In-game advertising on console and PC games enables detailed and immersive ads within the game's virtual world, giving advertisers the flexibility necessary to fit the ads into their strategic campaigns. "The memory size and screen resolution for mobile means that when you do put an ad in there, it can't be a strategic campaign, because you can't read the wording," concedes Justin Townsend, European chief of in-game-advertising provider IGA Partners. "It's got to be a logo instead."
As handsets improve in the next 12-18 months, IGA Partners expects to be able conduct high-quality advertising within mobile games. "It's very much on our radar for next year," Townsend says.
An obstacle facing the in-game-advertising market - console, PC and mobile - is the sheer newness of it, which means advertising agencies are not ready to commit the resources necessary for creative execution, budgeting and project management in the space. "In a mature market, [such resources] would be down to the existing ad agencies," Townsend says. "The big ad agencies right now will pay lip service to the gaming space, but they won't put big bucks into it."
IGA Partners was forced to acquire a boutique ad agency, London's Hive Partners, to work around this resistance. "We work directly with clients through Hive," says Townsend. "If we were to work through agencies right now, we'd still be sitting here in three to four years with minimal budgets being allocated to the space."
Mobile video
One advertising format that ad agencies are already familiar with is the 30-second television spot. GroupM's Smith says that spot-based interruption advertising will likely be used with expensive-to-produce "destination" mobile content.
"We are seeing interest from all the big agencies, like Universal McCann and Starcom MediaVest," says Tom MacIsaac, president and CEO of U.S.-based Lightningcast, which provides technology that can insert ads into streaming media. The company offers a platform for ad insertion, trafficking, scheduling, auditing and reporting. Most of its business is in broadband video, but since launching its mobile product in May, Lightningcast has started trials with three carriers/infrastructure vendors in the U.S. and Europe.

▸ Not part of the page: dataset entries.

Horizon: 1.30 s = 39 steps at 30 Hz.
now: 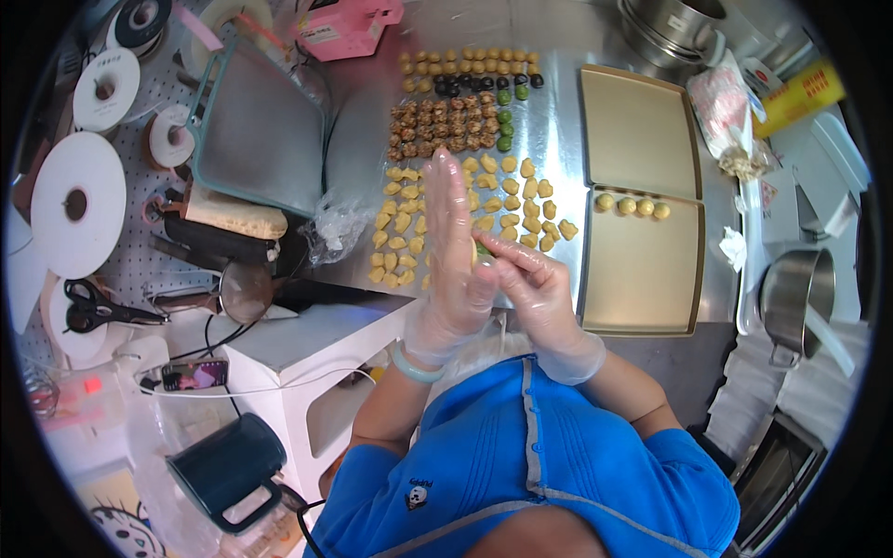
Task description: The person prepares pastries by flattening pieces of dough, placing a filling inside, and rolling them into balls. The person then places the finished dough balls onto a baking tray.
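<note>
Both my hands wear clear plastic gloves. My left hand [457,258] is held edge-up with its fingers straight, a flattened piece of yellow dough [474,252] against its palm. A green filling ball [483,249] shows beside that dough, partly hidden by fingers. My right hand [541,282] meets the left, its fingertips bent around the dough and the green ball. Beneath and beyond them, rows of loose yellow dough pieces [530,188] lie on the steel worktop [558,125]. Farther back are brown nutty clusters [441,125], green balls [504,130], black balls [486,84] and yellow balls [494,54].
Right of my hands, two gold baking trays [642,279] [638,125] lie end to end; the nearer carries several filled-looking balls [626,206]. Leftward stand a teal-rimmed board [261,122] and crumpled plastic film [340,227]. A steel pot [795,296] is far right.
</note>
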Each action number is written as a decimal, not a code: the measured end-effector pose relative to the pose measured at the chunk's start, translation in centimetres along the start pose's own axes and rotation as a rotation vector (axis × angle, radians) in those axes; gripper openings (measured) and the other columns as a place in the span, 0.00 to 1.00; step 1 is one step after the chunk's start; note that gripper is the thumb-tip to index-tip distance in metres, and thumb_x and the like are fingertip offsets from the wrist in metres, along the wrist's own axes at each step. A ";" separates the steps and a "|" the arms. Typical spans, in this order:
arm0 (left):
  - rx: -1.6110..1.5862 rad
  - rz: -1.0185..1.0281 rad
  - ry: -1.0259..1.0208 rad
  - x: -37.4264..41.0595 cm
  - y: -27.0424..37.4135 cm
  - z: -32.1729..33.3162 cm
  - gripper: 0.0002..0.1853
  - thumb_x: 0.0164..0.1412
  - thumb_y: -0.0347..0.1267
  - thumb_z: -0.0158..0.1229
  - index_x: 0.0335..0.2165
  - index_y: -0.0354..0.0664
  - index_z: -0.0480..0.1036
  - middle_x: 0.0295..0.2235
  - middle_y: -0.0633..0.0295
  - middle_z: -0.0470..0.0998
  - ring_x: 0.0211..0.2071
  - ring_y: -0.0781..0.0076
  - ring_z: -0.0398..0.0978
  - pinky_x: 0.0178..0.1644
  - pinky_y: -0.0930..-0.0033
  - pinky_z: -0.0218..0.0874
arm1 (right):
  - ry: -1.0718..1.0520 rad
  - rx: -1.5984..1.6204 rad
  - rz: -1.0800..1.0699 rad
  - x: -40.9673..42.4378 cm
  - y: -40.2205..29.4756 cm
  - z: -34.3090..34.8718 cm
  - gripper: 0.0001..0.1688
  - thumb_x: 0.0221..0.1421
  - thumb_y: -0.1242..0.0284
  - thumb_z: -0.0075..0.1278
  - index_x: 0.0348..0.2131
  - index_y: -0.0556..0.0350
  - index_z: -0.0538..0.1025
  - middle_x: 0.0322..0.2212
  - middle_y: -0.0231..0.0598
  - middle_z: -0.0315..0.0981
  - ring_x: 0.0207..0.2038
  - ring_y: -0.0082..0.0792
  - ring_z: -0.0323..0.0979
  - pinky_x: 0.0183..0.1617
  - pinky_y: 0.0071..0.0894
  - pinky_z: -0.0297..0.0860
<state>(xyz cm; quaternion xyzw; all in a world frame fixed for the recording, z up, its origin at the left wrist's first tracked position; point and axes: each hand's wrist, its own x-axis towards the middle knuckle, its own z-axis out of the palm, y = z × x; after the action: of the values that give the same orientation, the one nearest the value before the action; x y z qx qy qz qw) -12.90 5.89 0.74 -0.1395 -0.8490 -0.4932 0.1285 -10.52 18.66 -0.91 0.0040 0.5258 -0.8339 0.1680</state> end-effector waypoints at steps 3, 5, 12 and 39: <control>0.501 0.161 -0.112 0.1 0.9 -0.1 0.55 0.52 0.71 0.22 0.61 0.36 0.50 0.63 0.44 0.44 0.64 0.40 0.35 0.64 0.43 0.23 | -0.063 0.280 0.217 -0.7 -0.4 -1.0 0.25 0.61 0.62 0.46 0.49 0.64 0.70 0.39 0.39 0.73 0.41 0.24 0.70 0.44 0.23 0.69; 0.764 0.255 -0.285 0.1 1.6 -0.8 0.57 0.50 0.72 0.23 0.60 0.35 0.53 0.63 0.44 0.46 0.64 0.39 0.36 0.63 0.40 0.23 | -0.138 0.438 0.273 -0.7 -0.1 -1.4 0.25 0.60 0.63 0.48 0.50 0.65 0.68 0.39 0.39 0.72 0.40 0.24 0.70 0.44 0.23 0.69; 0.281 0.154 -0.294 -1.5 1.1 -2.0 0.61 0.44 0.73 0.39 0.60 0.31 0.50 0.62 0.42 0.46 0.63 0.36 0.37 0.62 0.38 0.21 | -0.262 0.259 0.262 -0.7 1.2 -0.8 0.28 0.55 0.69 0.54 0.51 0.68 0.65 0.42 0.41 0.71 0.43 0.27 0.71 0.48 0.24 0.69; 0.457 0.429 0.099 -6.2 -1.4 -4.1 0.24 0.56 0.46 0.56 0.44 0.43 0.66 0.45 0.53 0.74 0.47 0.54 0.71 0.52 0.54 0.58 | -0.161 0.397 0.422 -1.3 0.2 2.4 0.21 0.59 0.69 0.49 0.47 0.69 0.69 0.42 0.46 0.69 0.46 0.33 0.70 0.50 0.27 0.68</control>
<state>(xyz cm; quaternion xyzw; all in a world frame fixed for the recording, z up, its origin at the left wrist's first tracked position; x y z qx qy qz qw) -7.35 0.97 -0.59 -0.2587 -0.8819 -0.2573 0.2986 -8.81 16.86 0.26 0.0798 0.3249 -0.8647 0.3748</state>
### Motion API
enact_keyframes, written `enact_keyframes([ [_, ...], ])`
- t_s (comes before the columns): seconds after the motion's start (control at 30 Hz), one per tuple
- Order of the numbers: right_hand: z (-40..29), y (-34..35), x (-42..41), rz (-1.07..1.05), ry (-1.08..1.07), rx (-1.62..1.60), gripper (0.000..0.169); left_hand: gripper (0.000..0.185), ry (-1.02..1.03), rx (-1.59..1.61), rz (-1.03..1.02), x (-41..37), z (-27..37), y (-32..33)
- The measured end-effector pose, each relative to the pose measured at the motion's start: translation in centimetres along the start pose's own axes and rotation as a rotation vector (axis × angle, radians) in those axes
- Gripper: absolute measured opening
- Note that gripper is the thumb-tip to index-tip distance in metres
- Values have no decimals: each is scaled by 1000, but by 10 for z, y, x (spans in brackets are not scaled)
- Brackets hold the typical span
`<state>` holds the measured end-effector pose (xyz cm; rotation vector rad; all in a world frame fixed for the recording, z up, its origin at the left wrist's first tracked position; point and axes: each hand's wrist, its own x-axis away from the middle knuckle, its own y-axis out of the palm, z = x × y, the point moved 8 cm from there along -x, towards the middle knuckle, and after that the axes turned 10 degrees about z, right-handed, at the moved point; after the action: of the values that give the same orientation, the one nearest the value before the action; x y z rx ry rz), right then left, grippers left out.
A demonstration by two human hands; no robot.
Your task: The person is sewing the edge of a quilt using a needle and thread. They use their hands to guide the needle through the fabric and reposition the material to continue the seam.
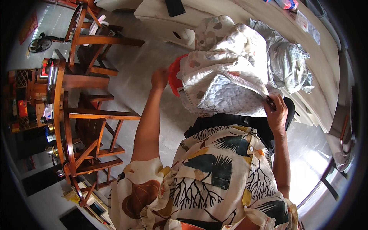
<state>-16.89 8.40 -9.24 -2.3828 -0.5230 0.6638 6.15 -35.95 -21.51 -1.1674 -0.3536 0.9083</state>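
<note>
A quilted fabric piece (pixel 230 60) with a pale floral print lies bunched over my lap, its grey dotted underside (pixel 233 93) turned up along a corded edge. My right hand (pixel 277 112) is closed at the quilt's right edge around a small dark object, possibly thread snips; its shape is mostly hidden. My left hand (pixel 160 79) is held out to the left, slightly blurred, with its fingers drawn together beside a red object (pixel 176 74). That red object sits partly under the quilt. Whether the left fingers hold anything is not clear.
A long pale bench or table (pixel 256 11) curves behind the quilt, bearing a black phone-like slab (pixel 174 7) and a grey-green fabric bundle in clear plastic (pixel 290 63). Wooden chairs (pixel 97 115) stand to the left, and a fan (pixel 40 44) farther off.
</note>
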Motion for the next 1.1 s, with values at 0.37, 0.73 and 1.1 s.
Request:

Whether distributing via broadcast or on the data network, video is expensive, MacIsaac notes. That cost is being borne entirely by the consumer, and services are correspondingly expensive. MacIssac says that after data consumption and subscription fees, watching mobile video on U.S. carriers Sprint Nextel or Verizon Wireless can cost customers US$15-20 a month. Carriers will retain some subscription fee but will subsidize the consumers' total costs with advertising. "No one we're talking to is talking about a pure ad-supported model," he says, "but everyone we're talking to is talking about a hybrid model."
The hybrid model should soon be easier for European carriers to adopt. The European Union recently announced a proposal to update its TV without Frontiers Directive, easing regulations on advertising over new "TV-like services," such as mobile TV (see "EC settles," p. 2).
But 3 has already experimented with mobile video advertising. The company has struck a deal with Apple to bookend a music-video download on the network with ads for Apple's iPod (MM, 4 Nov, 2005).
Customers respond well when relevant advertisers supply them with appealing content, according to Enpocket's Wright. "The big opportunity for brands is to be the enabler of content people really like," he says.
The flip side is, if the consumer is already paying for it, why change the system? "There's just way too much customer willingness to pay for content in the mobile space, because it was handled so much better than the Internet," says Zingy's Volanakis.